Although the centre of John's action was Judea, his fame quickly penetrated to Galilee and reached Jesus, who, by his first discourses, had already gathered around himself a small circle of hearers. Enjoying as yet little authority, and doubtless impelled by the desire to see a teacher whose instruction had so much in common with his own, Jesus quitted Galilee and repaired with his small group of disciples to John.[1] The newcomers were baptized like every one else. John welcomed this group of Galilean disciples, and did not object to their remaining distinct from his own. The two teachers were young; they had many ideas in common; they loved one another, and publicly vied with each other in exhibitions of kindly feeling. At the first glance, such a fact surprises us in John the Baptist, and we are tempted to call it in question. Humility has never been a feature of strong Jewish minds. It might have been expected that a character so stubborn, a sort of Lamennais always irritated, would be very passionate, and suffer neither rivalry nor half adhesion. But this manner of viewing things rests upon a false conception of the person of John. We imagine him an old man; he was, on the contrary, of the same age as Jesus,[2] and very young according to the ideas of the time. In mental development, he was the brother rather than the father of Jesus. The two young enthusiasts, full of the same hopes and the same hatreds, were able to make common cause, and mutually to support each other. Certainly an aged teacher, seeing a man without celebrity approach him, and maintain toward him an aspect of independence, would have rebelled; we have scarcely an example of a leader of a school receiving with eagerness his future successor. But youth is capable of any sacrifice, and we may admit that John, having recognized in Jesus a spirit akin to his own, accepted him without any personal reservation. These good relations became afterward the starting-point of a whole system developed by the evangelists, which consisted in giving the Divine mission of Jesus the primary basis of the attestation of John. Such was the degree of authority acquired by the Baptist, that it was not thought possible to find in the world a better guarantee. But far from John abdicating in favor of Jesus, Jesus, during all the time that he passed with him, recognized him as his superior, and only developed his own genius with timidity.

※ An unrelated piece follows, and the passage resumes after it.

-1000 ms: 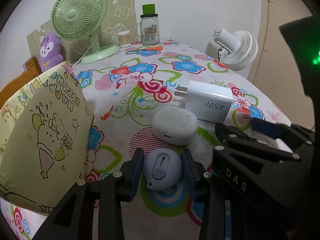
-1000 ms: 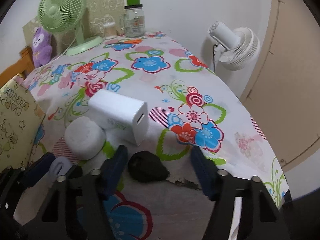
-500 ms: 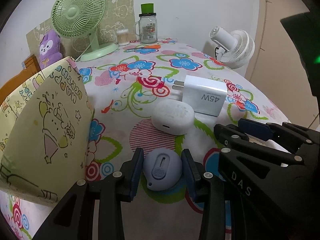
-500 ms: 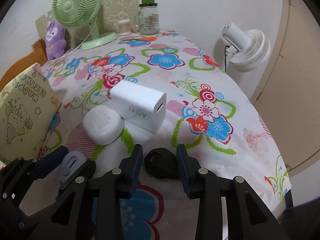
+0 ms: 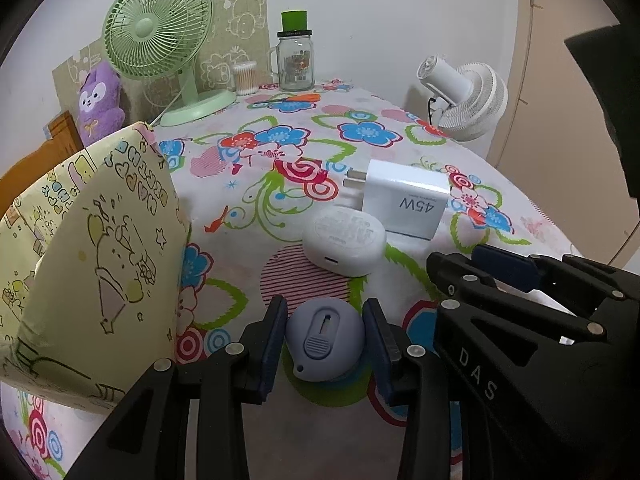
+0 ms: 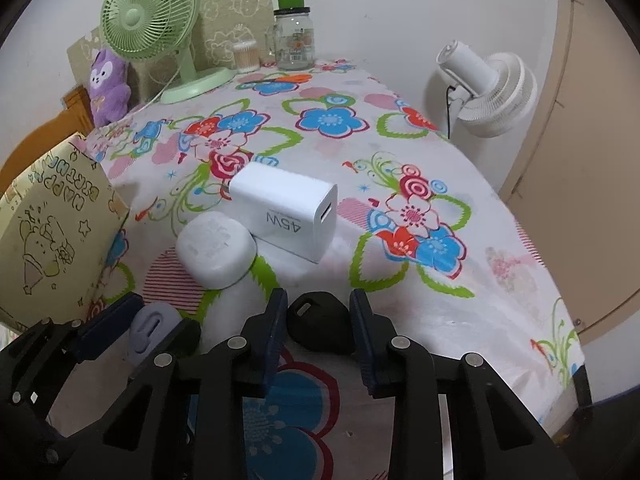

[Footnote 1: Matt. iii. 13, and following; Mark i. 9, and following; Luke iii. 21, and following; John i. 29, and following; iii. 22, and following. The synoptics make Jesus come to John, before he had played any public part. But if it is true, as they state, that John recognized Jesus from the first and welcomed him, it must be supposed that Jesus was already a somewhat renowned teacher. The fourth Gospel brings Jesus to John twice, the first time while yet unknown, the second time with a band of disciples. Without touching here the question of the precise journeys of Jesus (an insoluble question, seeing the contradictions of the documents and the little care the evangelists had in being exact in such matters), and without denying that Jesus might have made a journey to John when he had as yet no notoriety, we adopt the information furnished by the fourth Gospel (iii. 22, and following), namely, that Jesus, before beginning to baptize like John, had formed a school. We must remember, besides, that the first pages of the fourth Gospel are notes tacked together without rigorous chronological arrangement.]

[Footnote 2: Luke i., although indeed all the details of the narrative, especially those which refer to the relationship of John with Jesus, are legendary.]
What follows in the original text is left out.